Print the data below verbatim, minus images.

▬▬▬▬▬▬

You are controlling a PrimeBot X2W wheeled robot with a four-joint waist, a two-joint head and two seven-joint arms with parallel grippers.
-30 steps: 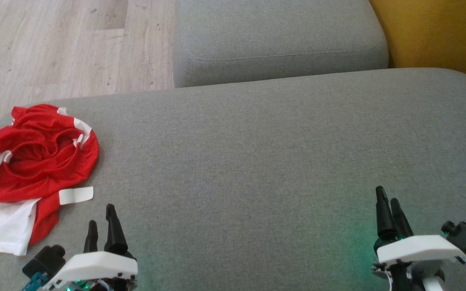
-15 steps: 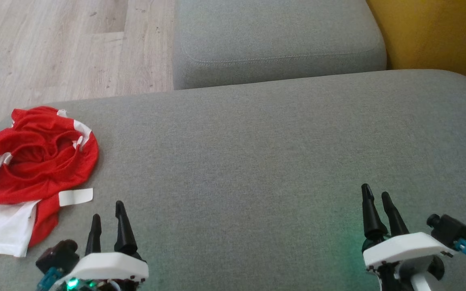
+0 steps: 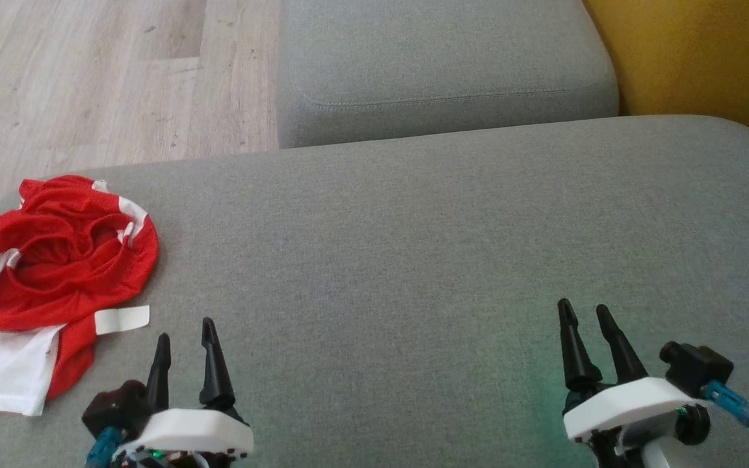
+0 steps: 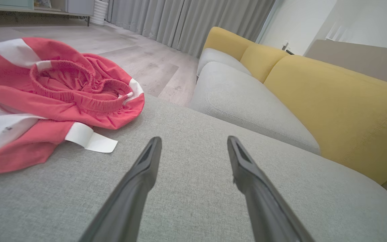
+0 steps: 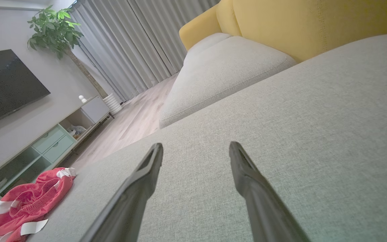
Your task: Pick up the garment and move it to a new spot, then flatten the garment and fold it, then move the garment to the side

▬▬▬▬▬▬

→ Output of the exercise:
You are controlling a PrimeBot X2W wheeled robot with a four-joint waist, a two-joint head and two seven-joint arms with parallel grippers.
-30 steps: 
-15 steps: 
+0 steps: 
+0 steps: 
+0 steps: 
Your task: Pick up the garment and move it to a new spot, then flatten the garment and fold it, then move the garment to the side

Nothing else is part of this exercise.